Look for "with" in the material below and show each line that contains it.

******

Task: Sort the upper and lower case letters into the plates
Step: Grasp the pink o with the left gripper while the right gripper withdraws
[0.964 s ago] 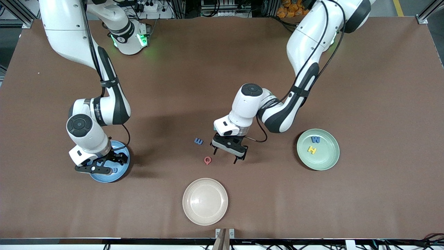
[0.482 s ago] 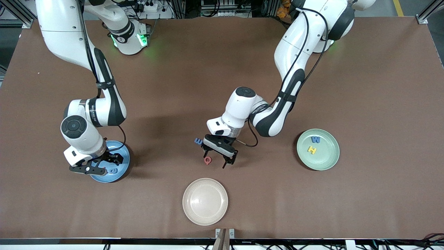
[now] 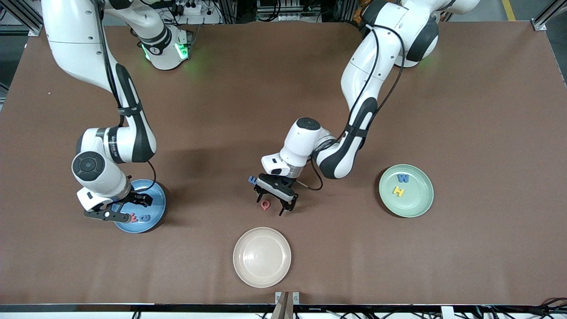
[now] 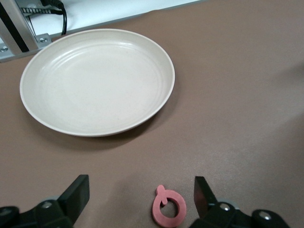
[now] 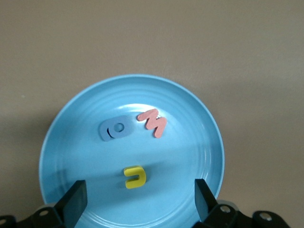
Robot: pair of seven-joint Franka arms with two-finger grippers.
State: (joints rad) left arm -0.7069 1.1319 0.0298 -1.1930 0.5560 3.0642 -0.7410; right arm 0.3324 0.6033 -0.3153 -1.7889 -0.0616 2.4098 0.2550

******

# [Final answer]
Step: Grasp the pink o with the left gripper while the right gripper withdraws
Robot: pair of seven-joint Franka arms with two-finger grippers.

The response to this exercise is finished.